Functions, Closures & Decorators

Difficulty

What makes something a closure

def make_multiplier(factor):
    def multiply(x):
        return x * factor       # `factor` is captured from the enclosing scope
    return multiply

double = make_multiplier(2)
triple = make_multiplier(3)
double(5)   # 10
triple(5)   # 15

multiply is a closure over factor — even after make_multiplier returns, multiply still has access to its own factor, because Python keeps the enclosing variable alive as long as any closure references it. double and triple each capture a different factor because each call to make_multiplier creates a fresh scope.

The late-binding trap

funcs = []
for i in range(3):
    funcs.append(lambda: i)

[f() for f in funcs]   # [2, 2, 2]  -- NOT [0, 1, 2]!

Every lambda captures the variable i by reference, not its value at the time the lambda was created. Since all three lambdas share the same enclosing scope (the loop body doesn't create a new scope per iteration — loops don't introduce scopes in Python at all), by the time they're called, i has already finished the loop and holds its final value, 2.

The fix: bind the value via a default argument

funcs = []
for i in range(3):
    funcs.append(lambda i=i: i)   # default arg is evaluated NOW, at def-time

[f() for f in funcs]   # [0, 1, 2]

Default argument values are evaluated once, when the lambda/def is created — using i=i copies the current value of i into the function's own default, decoupling it from the loop variable's later mutations.

Alternative fix: a factory function

def make_getter(value):
    return lambda: value    # closes over `value`, a fresh parameter per call

funcs = [make_getter(i) for i in range(3)]
[f() for f in funcs]   # [0, 1, 2]

Each call to make_getter creates a genuinely new scope with its own value, so each returned lambda captures a distinct variable — this is the same principle as make_multiplier above, just applied to fix the loop pitfall.

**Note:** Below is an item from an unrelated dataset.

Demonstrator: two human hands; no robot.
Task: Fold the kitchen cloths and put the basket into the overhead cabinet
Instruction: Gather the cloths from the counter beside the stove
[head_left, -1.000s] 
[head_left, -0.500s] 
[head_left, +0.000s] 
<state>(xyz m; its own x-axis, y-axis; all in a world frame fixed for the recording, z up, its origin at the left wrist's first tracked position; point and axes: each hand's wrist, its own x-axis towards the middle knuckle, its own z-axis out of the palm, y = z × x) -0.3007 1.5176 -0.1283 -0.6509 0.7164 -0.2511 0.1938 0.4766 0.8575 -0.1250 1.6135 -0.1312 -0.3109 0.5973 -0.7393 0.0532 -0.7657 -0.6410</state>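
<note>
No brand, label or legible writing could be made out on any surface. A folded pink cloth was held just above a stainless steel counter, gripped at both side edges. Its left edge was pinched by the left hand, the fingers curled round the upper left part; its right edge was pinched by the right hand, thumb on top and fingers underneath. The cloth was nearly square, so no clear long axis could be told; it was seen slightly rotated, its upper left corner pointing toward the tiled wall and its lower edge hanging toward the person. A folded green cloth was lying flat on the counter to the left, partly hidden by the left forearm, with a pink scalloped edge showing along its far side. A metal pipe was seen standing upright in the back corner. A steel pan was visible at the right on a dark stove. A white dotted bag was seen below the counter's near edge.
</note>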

Interview-ready summary: Closures capture variables by reference to the enclosing scope, not by value — which is powerful for building factories/decorators but means closures created in a loop all share the loop variable and see its final value unless you force early binding (default argument trick or a separate factory function per iteration).

What @decorator actually does

def shout(func):
    def wrapper(*args, **kwargs):
        result = func(*args, **kwargs)
        return result.upper()
    return wrapper

@shout
def greet(name):
    return f"hello, {name}"

# equivalent to:
# def greet(name): ...
# greet = shout(greet)

greet("ada")   # 'HELLO, ADA'

@shout just rebinds the name greet to whatever shout(greet) returns — here, the wrapper closure, which calls the original greet and transforms its result. func is captured in wrapper's closure, so it's still callable even though greet itself has been reassigned.

A decorator that takes its own arguments

def repeat(times):
    def decorator(func):
        def wrapper(*args, **kwargs):
            results = []
            for _ in range(times):
                results.append(func(*args, **kwargs))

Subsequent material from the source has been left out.